15. Hukuk Dairesi 2012/3741 E. , 2013/2895 K.
"İçtihat Metni"
Mahkemesi :Asliye Hukuk Hakimliği
Yukarıda tarih ve numarası yazılı hükmün temyizen tetkiki davalı vekili tarafından istenmiş ve temyiz dilekçesinin süresi içinde verildiği anlaşılmış olmakla dosyadaki kağıtlar okundu gereği konuşulup düşünüldü:
- K A R A R -
Uyuşmazlık eser sözleşmesi ilişkisinden kaynaklanmış olup, davada fazlaya ilişkin haklar saklı tutularak 33.300,00 TL eksik ve kusurlu işler bedeli ile, sözleşmeye göre teslimi gereken 15.02.2009 tarihinden davanın açıldığı 26.02.2010 tarihine kadarki 1 yıl 11 günlük gecikme nedeniyle 74.200,00 TL ifaya ekli cezai şart alacağının tahsili istenmiş, 27.10.2010 tarihli ıslah dilekçesi ile eksik ve kusurlu işler bedeli 8.750,00 TL arttırılarak 42.050,00 TL"ye çıkarılmış, ayrıca 26.02.2010 dava tarihi ile 28.06.2010 keşif tarihi arasındaki 4 aylık gecikme nedeni ile hesaplanan 24.000,00 TL ifaya ekli cezai şart alacağı yeni bir talep olarak davaya eklenmiş, mahkemece ıslah da dikkate alınarak davanın kabulüne karar verilmiş, karar davalı vekili tarafından temyiz edilmiştir.

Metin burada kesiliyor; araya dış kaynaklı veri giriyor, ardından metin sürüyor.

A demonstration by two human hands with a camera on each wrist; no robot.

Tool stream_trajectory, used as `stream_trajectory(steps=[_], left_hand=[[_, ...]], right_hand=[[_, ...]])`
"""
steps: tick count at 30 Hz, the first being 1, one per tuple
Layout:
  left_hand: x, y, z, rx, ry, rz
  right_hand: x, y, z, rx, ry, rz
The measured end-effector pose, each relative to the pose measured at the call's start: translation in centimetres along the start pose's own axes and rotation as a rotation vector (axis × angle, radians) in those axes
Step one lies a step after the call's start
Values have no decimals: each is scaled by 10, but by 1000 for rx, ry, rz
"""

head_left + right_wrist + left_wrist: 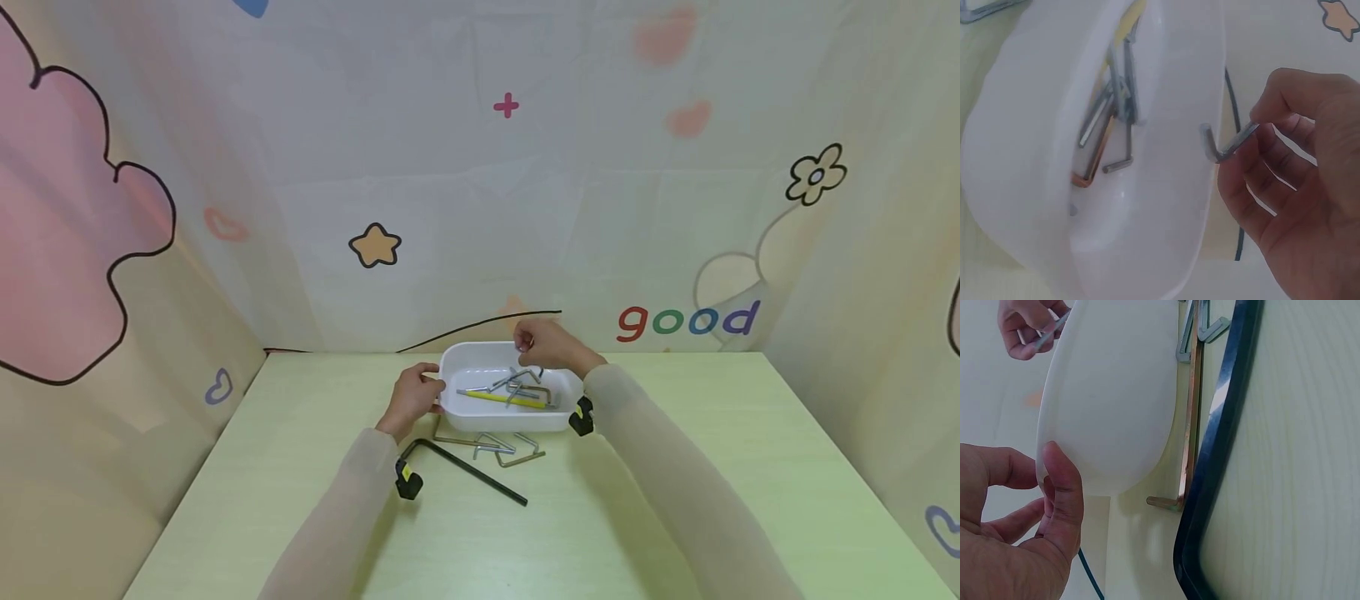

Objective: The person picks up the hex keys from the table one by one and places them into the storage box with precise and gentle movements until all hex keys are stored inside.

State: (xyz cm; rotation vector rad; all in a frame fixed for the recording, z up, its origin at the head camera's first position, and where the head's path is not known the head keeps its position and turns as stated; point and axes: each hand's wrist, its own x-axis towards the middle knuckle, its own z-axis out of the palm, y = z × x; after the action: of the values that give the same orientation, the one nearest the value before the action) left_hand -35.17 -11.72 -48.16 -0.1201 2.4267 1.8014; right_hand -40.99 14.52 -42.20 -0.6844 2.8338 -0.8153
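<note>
A white tray [480, 422] holds several small hex keys [538, 389] in silver and bronze tones, together with a thin yellow stick [501, 399]. My left hand [411, 398] grips the tray's left end, thumb and fingers on either side of the rim [1041, 434]. Over the tray's back right side, my right hand [555, 343] pinches a small silver hex key [1235, 145] between thumb and fingers. Its short bent end points away from the hand in the right wrist view. Whether the tray touches the table is hard to tell.
In front of the tray a large black hex key [472, 471] lies on the pale table [480, 550]. Between them are several smaller hex keys [521, 459], bronze and silver. A printed curtain [450, 167] stands behind the table and along both sides.
</note>
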Motion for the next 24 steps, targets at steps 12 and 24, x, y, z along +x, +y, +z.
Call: stream_trajectory(steps=[12,24], left_hand=[[0,-1,-2,-21,2,-10],[0,1,-1,-20,8,-11]], right_hand=[[-2,7,8,-61,-41,47],[-30,1,3,-5,109,1]])
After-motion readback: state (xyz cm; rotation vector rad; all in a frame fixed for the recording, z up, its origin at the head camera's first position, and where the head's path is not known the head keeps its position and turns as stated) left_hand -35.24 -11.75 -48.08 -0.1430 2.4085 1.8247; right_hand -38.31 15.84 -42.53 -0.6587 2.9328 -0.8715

1-Dosyadaki yazılara, kararın dayandığı delillerle yasaya uygun gerektirici nedenlere ve özellikle delillerin takdirinde bir isabetsizlik bulunmamasına göre davalının aşağıdaki bendin kapsamı dışında kalan sair temyiz itirazlarının reddi gerekmiştir.
2-6100 Sayılı HMK"nın 176/I. maddesi uyarınca taraflardan herbiri yapmış oldukları usul işlemlerini kısmen veya tamamen ıslah edebilirler. Dava açılması bir usul işlemi olduğundan dava dilekçesinde dava konusu yapılan alacakların miktarı ıslah yoluyla artırılabilir. Nevar ki dava açılmasının usul hukuku bakımından sonuçlarından birisi de her davanın açıldığı tarihteki duruma göre karara bağlanmasıdır. Bu ilke uyarınca davada ancak açıldığı tarihte var olan, dava tarihine kadar gerçekleşmiş olan hak ve alacakların hüküm altına alınması istenebilir. Dava tarihinden sonra doğan hak ve alacakların o davada hüküm altına alınması mümkün değildir. Islah yoluyla talep sonucunun artırılması ya da genişletilmesi ancak dava tarihine kadar gerçekleşip de saklı tutulan hak ve alacaklar için mümkündür. Dava tarihinden sonra doğan hak ve alacaklar ayrı bir davanın konusunu oluşturacağından ıslaha konu olamaz. Somut olayda; ıslahla davaya eklenen 24.000,00 TL"lik alacak kalemi dava tarihinden sonraki döneme ait ifaya ekli cezai şarta ilişkin olduğundan, bu talep ayrı bir davanın konusunu oluşturup ıslaha konu olamayacağından, mahkemece bu husus gözetilerek, dava tarihinden sonraki döneme ait olan 24.000,00 TL"lik ifaya ekli cezai şart talebinin ayrıca dava açma hakkı saklı kalmak üzere usul yönünden reddi gerekirken ıslah kurumu ile bağdaşmayacak şekilde bu talebin de kabulü doğru olmamış, kararın bu yönden bozulması uygun bulunmuştur.
SONUÇ: Yukarıda 1. bentte yazılı nedenlerle davalı vekilinin sair temyiz itirazlarının reddine, 2. bent uyarınca kararın temyiz eden davalı yararına BOZULMASINA, ödediği temyiz peşin harcının istek halinde temyiz eden davalıya geri verilmesine, 03.05.2013 gününde oybirliğiyle karar verildi.